How many odd three digit numbers are there when tens digit is greater than units digit and hundreds digit is greater than tens digit?
- $225$
- $ 45$
- $ 50$
- $230$
My attempt:
The units digit can be $1$ or $3$ or $5$ so $3$ ways ($9$ cannot be taken)

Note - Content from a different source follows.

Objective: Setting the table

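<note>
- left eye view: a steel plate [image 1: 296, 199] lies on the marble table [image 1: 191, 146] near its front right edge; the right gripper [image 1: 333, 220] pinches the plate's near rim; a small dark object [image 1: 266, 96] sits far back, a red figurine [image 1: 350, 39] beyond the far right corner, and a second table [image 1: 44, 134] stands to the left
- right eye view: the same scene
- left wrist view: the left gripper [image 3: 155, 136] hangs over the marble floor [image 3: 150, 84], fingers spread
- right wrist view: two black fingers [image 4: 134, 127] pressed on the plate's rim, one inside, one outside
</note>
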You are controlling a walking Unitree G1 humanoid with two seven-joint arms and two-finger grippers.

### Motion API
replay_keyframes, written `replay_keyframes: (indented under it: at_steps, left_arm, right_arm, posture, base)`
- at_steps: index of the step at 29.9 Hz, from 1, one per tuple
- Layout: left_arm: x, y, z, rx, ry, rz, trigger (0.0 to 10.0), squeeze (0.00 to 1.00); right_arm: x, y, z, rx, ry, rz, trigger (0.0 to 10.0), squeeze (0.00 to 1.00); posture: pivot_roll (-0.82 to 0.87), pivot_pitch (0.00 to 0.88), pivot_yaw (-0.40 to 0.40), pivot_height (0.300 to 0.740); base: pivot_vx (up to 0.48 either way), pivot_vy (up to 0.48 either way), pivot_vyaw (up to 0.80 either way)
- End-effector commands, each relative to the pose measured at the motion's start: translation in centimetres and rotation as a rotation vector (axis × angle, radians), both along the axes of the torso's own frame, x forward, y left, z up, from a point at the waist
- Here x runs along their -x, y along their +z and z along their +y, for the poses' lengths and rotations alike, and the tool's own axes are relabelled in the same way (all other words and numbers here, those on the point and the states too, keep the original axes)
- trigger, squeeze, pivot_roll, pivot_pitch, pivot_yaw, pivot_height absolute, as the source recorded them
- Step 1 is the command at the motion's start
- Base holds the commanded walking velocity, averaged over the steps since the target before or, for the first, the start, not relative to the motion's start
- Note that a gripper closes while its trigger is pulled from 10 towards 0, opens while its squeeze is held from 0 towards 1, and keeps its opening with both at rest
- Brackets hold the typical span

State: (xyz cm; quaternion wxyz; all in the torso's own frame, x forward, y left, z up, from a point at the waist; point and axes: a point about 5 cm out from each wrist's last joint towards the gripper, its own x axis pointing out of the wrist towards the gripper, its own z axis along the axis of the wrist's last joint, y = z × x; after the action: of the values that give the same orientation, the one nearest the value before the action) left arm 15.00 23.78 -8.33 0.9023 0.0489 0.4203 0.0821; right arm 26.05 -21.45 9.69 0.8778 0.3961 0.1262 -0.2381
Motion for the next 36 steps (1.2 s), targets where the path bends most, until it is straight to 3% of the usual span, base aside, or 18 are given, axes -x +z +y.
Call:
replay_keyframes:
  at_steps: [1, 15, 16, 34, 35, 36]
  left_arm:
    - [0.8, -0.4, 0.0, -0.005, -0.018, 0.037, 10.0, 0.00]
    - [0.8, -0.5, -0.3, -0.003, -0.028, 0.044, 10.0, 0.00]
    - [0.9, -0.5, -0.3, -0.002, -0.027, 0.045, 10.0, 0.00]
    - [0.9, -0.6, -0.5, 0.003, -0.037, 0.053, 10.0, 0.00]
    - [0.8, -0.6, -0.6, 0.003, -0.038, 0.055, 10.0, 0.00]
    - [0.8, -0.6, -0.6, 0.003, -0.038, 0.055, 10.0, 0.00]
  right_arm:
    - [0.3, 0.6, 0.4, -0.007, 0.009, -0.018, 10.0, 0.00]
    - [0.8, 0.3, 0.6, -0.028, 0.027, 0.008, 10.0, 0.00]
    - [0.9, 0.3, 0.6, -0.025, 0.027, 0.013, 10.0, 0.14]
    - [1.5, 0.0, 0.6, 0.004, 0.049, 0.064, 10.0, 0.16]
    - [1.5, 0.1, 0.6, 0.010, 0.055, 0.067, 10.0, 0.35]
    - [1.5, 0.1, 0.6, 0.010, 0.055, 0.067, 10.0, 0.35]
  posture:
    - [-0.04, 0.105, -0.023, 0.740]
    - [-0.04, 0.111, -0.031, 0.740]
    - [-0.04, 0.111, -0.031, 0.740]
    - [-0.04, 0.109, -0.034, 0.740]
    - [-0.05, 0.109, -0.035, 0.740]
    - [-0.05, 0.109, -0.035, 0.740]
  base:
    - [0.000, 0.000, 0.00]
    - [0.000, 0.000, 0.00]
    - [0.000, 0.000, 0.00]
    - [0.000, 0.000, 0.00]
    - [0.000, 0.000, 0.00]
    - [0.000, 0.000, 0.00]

units digit when = 1 _ _ _1 ten's digit = 2,3,4,5,6,7,8
in this if ten's digit = 2 hundred's digit = 3,4,5,6,7,8,9.. — 7 ways
in this if ten's digit = 3 hundred's digit = 4,5,6,7,8,9… 6 ways
so on upto ten's = 8 hundreds = 9 –1 way i.e, nothing but sum of first 7 terms i.e, 28
similarly for unit's= 3 ten's digit = 4,5,6,7,8 hundred's digit = ,5,6,7,8,9.. — 5 ways
so on upto ten's = 8 hundreds = 9 –1 way i.e, nothing but sum of first 5 terms i.e, 15
similarly for unit's = 5 the ways can be 6 total 28+15+6 = 49
one number remained is 987 with this it is 50 ways.
calculating this take more time can anyone reduce this or is there any formula for this type of ques…
Best Answer
Each number must end with $1$ or $3$ or $5$ or $7$:
So the total amount of numbers is $\binom82+\binom62+\binom42+\binom22=28+15+6+1=50$.